Überdies, meine Damen und Herren, haben die Anträge der AfD-Fraktion in den Beratungen im Sozialausschuss einen bleibenden Eindruck hinterlassen, der die wahre Haltung dieser Fraktion offenbart hat. Kurz gesagt, für Gleichstellungsthemen, für Frauenförderung, für die berufliche und soziale Integration von Migrantinnen und Migranten und für Themen der Jugendförderung können sich die Mitglieder Ihrer Fraktion offenkundig nicht erwärmen.

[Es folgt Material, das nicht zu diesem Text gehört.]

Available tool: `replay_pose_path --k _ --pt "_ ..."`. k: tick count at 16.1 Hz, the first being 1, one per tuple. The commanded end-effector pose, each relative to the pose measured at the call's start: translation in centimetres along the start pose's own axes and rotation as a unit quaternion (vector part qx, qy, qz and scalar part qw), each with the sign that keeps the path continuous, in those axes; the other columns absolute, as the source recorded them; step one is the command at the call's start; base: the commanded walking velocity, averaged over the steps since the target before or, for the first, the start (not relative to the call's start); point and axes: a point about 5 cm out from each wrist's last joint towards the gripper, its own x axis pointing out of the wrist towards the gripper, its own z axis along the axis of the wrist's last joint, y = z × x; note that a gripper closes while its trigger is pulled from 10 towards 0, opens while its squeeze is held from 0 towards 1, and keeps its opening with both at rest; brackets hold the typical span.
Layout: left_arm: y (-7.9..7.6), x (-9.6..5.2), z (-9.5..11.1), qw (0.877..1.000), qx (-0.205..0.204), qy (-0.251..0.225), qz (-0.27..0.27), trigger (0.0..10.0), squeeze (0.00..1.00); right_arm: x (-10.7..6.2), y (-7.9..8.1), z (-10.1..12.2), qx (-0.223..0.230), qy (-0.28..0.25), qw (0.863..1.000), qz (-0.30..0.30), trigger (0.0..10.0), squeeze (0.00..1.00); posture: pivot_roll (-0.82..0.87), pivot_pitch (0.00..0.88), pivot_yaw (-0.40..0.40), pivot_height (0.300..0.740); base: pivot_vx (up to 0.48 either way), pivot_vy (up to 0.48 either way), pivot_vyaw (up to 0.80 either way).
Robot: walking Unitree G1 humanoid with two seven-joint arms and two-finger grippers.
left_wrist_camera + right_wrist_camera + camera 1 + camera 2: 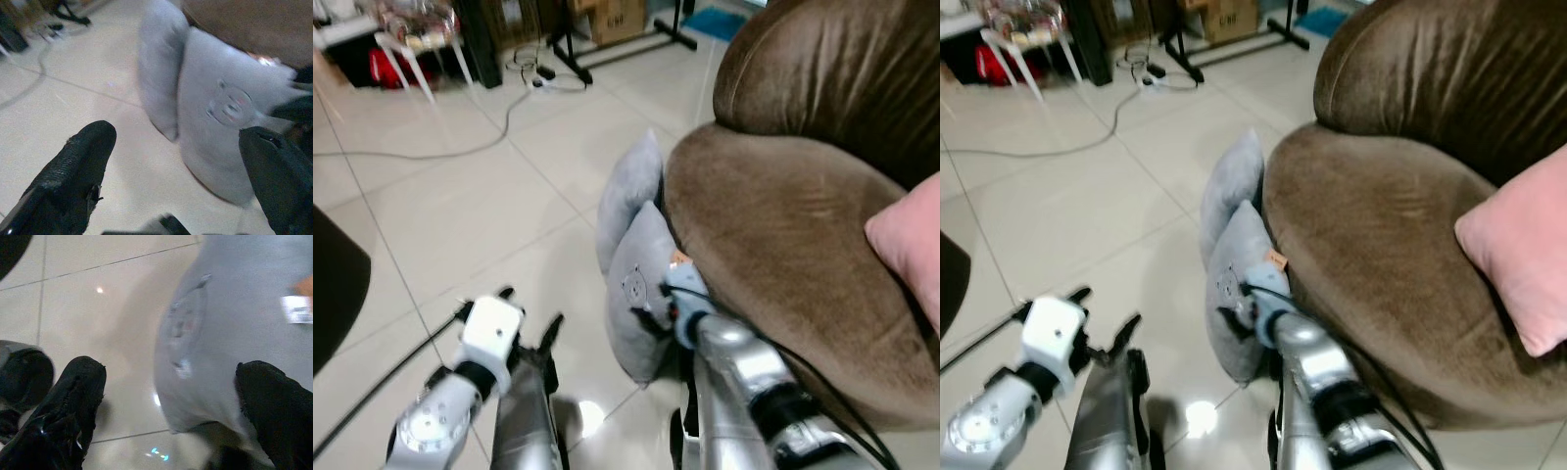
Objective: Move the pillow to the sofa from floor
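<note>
I am reaching my spread right pincer (pixel 168 396) around the near grey pillow (pixel 641 294) standing on the floor (pixel 489 206) against the sofa (pixel 783 235) front, left pincer (pixel 176 161) spread alongside, and should pinch deep into its top edge.

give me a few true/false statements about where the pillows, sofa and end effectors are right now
1. Two grey pillows stand on the tiled floor leaning against the brown sofa. True.
2. A pink cushion lies on the sofa seat. True.
3. The right end effector is shut on nothing, far from the pillows. False: its fingers are open around the near grey pillow's edge.
4. The left end effector is clamped on a pillow. False: it is open, short of the pillows.
5. A cable runs across the floor. True.
</note>
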Motion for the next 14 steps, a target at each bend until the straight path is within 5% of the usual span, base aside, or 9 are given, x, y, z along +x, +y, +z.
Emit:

(Horst Förster, AfD: Richtig erkannt.)

Das ist abstoßend und beschämend zugleich und verrät zudem sehr viel über Ihr Verständnis vom gesellschaftlichen Zusammenleben in unserem Land. All Ihre Anträge verkleiden Sie außerdem unter dem Deckmantel der Familienförderung, der Sie die Mittel der Entlastung der Eltern von den Kitabeiträgen zukommen lassen wollen. Das ist billig, da Sie hier zum Beispiel die Integration von Flüchtlingen gegen die Elternentlastung ausspielen. Ich bin davon überzeugt, dass die übergroße Mehrheit der Eltern in unserem Land dieses traurige Spiel nicht mitmachen möchte.